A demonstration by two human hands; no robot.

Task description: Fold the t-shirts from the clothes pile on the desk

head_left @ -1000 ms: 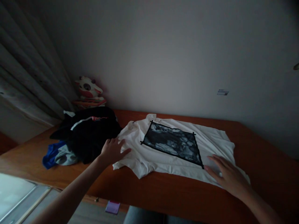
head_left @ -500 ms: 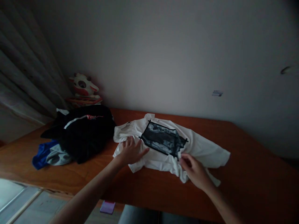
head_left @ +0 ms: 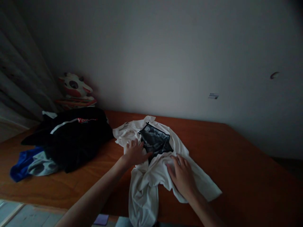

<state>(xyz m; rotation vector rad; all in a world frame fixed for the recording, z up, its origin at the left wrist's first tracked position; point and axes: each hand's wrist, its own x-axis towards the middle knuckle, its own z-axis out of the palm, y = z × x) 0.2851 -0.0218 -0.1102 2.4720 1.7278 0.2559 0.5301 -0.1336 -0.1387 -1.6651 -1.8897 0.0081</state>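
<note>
A white T-shirt point(head_left: 146, 183) with a dark printed panel point(head_left: 155, 142) lies bunched on the brown wooden table point(head_left: 236, 164), part of it hanging over the front edge. My left hand point(head_left: 135, 154) rests flat on the shirt beside the print, fingers spread. My right hand point(head_left: 182, 176) presses on the crumpled cloth just right of it, fingers extended and lying on the fabric.
A heap of dark clothes point(head_left: 71, 135) with a blue and grey garment point(head_left: 26, 162) lies at the table's left. A cow-like plush toy point(head_left: 73, 86) sits in the back left corner by the curtain point(head_left: 19, 72). A purple item point(head_left: 101, 219) lies on the floor below.
The shirt went from spread flat to gathered into a bunch. My right hand pulled its right side leftward toward my left hand, and part of the cloth now hangs over the front edge.
</note>
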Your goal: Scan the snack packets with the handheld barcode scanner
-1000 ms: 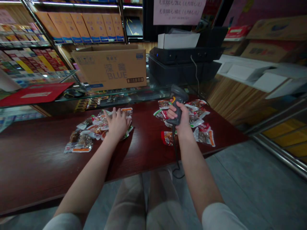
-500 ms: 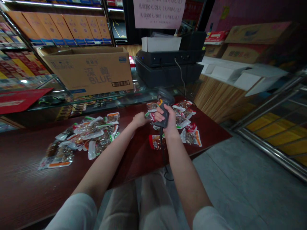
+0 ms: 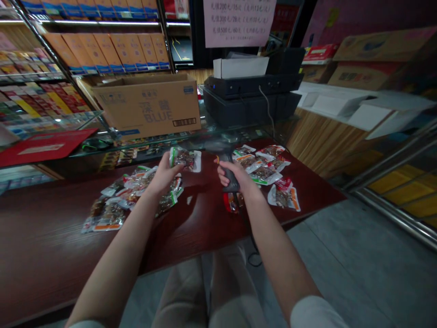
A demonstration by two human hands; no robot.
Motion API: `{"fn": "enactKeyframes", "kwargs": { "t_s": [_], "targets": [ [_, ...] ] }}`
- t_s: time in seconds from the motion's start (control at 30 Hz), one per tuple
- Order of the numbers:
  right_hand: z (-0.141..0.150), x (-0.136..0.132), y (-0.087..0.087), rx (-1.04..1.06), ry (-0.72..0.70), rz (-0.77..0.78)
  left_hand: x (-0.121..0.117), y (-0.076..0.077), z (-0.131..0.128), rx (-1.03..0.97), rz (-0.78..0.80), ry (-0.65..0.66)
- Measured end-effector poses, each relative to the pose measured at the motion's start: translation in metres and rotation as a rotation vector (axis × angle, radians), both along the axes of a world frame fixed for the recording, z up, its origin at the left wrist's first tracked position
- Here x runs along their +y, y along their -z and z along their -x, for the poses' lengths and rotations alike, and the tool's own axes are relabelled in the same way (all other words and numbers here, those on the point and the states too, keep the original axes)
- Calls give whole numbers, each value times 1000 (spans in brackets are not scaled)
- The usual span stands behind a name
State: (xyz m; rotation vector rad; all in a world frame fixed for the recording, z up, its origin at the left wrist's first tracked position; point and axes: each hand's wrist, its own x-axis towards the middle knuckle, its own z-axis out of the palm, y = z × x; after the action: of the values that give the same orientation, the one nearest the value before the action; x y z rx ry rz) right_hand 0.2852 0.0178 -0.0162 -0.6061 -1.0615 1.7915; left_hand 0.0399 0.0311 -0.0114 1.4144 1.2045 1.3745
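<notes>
Pinching a packet [image 3: 185, 159] at its lower left corner between thumb and curled fingers, the left hand [image 3: 165, 176] holds it up above a loose pile [image 3: 136, 191] on a dark red table [image 3: 44, 218]. The right hand [image 3: 236, 178] is closed round the grip of a scanner [image 3: 229, 175], its blurred head turned toward the packet, and a second pile [image 3: 264, 166] lies just beyond that wrist. The hold on the packet looks like the weakest point: the grip takes only a corner of slick film, so a slight loosening could drop it back among the others, where it would be hard to tell apart. The scanner head is also close to the edge of a glass counter [image 3: 164, 145] — a careless swing could knock it against the glass. Its cord [image 3: 254, 259] hangs below the table edge, and a snag there could jerk the right hand. Crowding is a risk too — a red-edged packet [image 3: 232, 202] sits right under the scanner's base and could be nudged out of place
</notes>
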Motion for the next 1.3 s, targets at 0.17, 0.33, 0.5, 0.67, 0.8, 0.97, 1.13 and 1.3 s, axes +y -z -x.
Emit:
{"fn": "enactKeyframes", "kwargs": {
  "t_s": [0.17, 0.33, 0.5, 0.67, 0.8, 0.97, 1.13, 1.3],
  "targets": [
    [9, -7, 0, -109, -12, -77, -3, 11, 19, -73, 23, 35],
    [12, -12, 0, -221, -119, -93, -1, 16, 25, -60, 14, 49],
    [20, -13, 6, -279, -155, -112, 0, 18, 22, -94, 14, 57],
    [24, -14, 8, -286, -165, -124, 0, 19, 17, -83, 15, 85],
    [26, -16, 7, -302, -160, -137, -2, 18, 13, 6, 11, 83],
    [29, -16, 9, -338, -146, -163, -7, 11, 10, 88, 10, 53],
    [28, -15, 11, -342, -144, -170, -11, 6, 10, 163, -3, 16],
    [26, -16, 8, -294, -146, -131, -9, 11, 13, 190, -24, 24]
  ]
}}
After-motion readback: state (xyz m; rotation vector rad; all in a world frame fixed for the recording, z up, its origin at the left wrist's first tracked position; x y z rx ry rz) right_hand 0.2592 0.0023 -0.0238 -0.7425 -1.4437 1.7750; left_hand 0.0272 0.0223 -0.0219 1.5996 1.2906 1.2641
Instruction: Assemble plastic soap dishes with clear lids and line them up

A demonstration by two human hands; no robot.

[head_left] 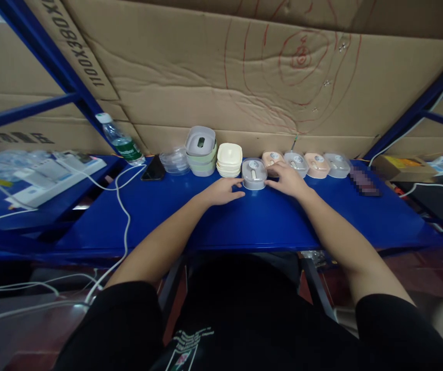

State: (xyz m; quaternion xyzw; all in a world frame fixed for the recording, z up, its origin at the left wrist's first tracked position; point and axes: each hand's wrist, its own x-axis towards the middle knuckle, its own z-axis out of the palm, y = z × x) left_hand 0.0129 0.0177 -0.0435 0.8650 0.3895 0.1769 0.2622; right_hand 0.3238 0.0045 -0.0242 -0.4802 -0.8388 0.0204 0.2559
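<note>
Blue desk (256,226) lies under the left grip (222,192) and right grip (288,180), fingers apart on each; between them sits a grey lidded box (252,177) (round sticker (254,164) on top), with stacked yellow bowls (229,156) just beyond the left grip.

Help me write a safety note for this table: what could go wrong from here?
The right hand sits close to the nearest peach box and might nudge it. The stack of grey and green containers beyond the left hand could topple if knocked. The white cable over the table's front edge, near the left forearm, might snag.
</note>
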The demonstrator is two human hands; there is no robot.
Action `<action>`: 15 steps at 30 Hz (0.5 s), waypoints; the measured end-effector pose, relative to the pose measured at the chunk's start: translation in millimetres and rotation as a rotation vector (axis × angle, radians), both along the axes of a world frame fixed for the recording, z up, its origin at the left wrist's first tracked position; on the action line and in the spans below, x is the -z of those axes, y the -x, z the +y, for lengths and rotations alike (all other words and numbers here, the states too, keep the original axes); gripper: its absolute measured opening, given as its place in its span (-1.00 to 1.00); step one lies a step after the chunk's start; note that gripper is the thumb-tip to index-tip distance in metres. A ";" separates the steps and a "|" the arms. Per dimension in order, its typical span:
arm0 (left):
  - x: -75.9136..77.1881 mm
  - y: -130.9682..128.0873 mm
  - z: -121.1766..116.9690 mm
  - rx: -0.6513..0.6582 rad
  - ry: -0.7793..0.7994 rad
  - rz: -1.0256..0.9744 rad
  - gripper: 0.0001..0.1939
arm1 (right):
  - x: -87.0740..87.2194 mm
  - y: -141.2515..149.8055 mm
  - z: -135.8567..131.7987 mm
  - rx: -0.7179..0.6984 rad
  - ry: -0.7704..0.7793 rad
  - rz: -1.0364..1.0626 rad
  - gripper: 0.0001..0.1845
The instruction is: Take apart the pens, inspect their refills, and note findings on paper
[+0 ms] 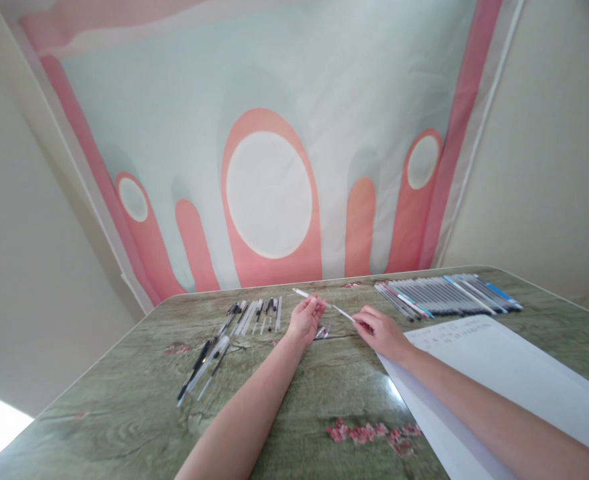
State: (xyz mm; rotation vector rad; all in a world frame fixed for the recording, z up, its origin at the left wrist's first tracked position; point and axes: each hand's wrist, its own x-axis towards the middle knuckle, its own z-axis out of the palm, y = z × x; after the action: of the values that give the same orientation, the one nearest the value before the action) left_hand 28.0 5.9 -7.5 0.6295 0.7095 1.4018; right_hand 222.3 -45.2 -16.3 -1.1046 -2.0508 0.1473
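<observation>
My left hand (306, 319) is closed around a slim white pen barrel (300, 293), whose far end sticks out past the fingers. Between my hands runs a thin pen refill (343, 312), in line with the barrel. The fingers of my right hand (380, 332) pinch its near end. Whether the refill's other end sits inside the barrel is hidden by my left fingers. Just below that hand, a small clear plastic piece (322, 331) lies on the table.
Pen parts (247, 317) lie on the left of the wood-patterned table (139, 393), with more pens and tubes (204, 367) nearer. A long row of pens (439, 295) lies back right. White paper with writing (494, 373) lies under my right forearm. A patterned sheet (269, 267) hangs behind.
</observation>
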 end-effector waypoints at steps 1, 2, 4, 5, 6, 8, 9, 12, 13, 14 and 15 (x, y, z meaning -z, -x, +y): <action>-0.2 0.2 0.1 -0.004 0.003 -0.011 -0.93 | 0.3 -0.1 0.2 0.002 0.003 -0.005 -0.78; -0.5 0.3 0.1 -0.005 0.005 -0.021 -0.93 | 0.5 -0.1 0.4 0.004 0.008 -0.011 -0.78; -1.6 0.0 -0.7 -0.003 0.004 -0.033 -0.92 | 1.0 -0.1 0.9 0.007 0.017 -0.023 -0.78; -2.3 -0.4 -1.4 0.003 0.001 -0.033 -0.92 | 1.3 -0.2 1.3 0.007 0.018 -0.027 -0.77; -3.0 -0.9 -2.2 0.011 -0.004 -0.028 -0.92 | 1.6 -0.2 1.6 0.006 0.020 -0.030 -0.77; -4.2 -2.5 -4.3 0.033 -0.016 0.000 -0.92 | 2.4 -0.4 2.3 0.002 0.023 -0.035 -0.77; -4.6 -3.4 -5.4 0.042 -0.023 0.017 -0.92 | 2.8 -0.5 2.5 0.001 0.025 -0.037 -0.77; -5.1 -6.8 -9.2 0.068 -0.051 0.069 -0.90 | 3.6 -0.8 2.7 0.002 0.028 -0.036 -0.76; -5.2 -8.1 -10.6 0.077 -0.061 0.083 -0.89 | 3.5 -1.0 2.6 0.003 0.027 -0.032 -0.76; -5.3 -9.4 -11.9 0.090 -0.070 0.095 -0.87 | 3.1 -1.1 2.5 0.004 0.025 -0.026 -0.75; -5.4 -10.8 -13.3 0.104 -0.077 0.106 -0.86 | 2.5 -1.2 2.4 0.003 0.022 -0.018 -0.75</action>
State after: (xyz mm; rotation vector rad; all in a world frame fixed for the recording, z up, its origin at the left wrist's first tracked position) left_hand 38.8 -7.4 -2.1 0.7952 0.6985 1.3120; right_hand 223.5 -42.8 -18.7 -1.1261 -2.0683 0.1593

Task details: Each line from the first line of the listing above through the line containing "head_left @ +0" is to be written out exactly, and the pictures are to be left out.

Exercise answer:
A demonstration by two human hands; no robot.

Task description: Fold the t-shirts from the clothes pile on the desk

head_left @ -1000 ms: 
head_left @ -500 ms: 
head_left @ +0 ms: 

Nothing else remains in this exercise.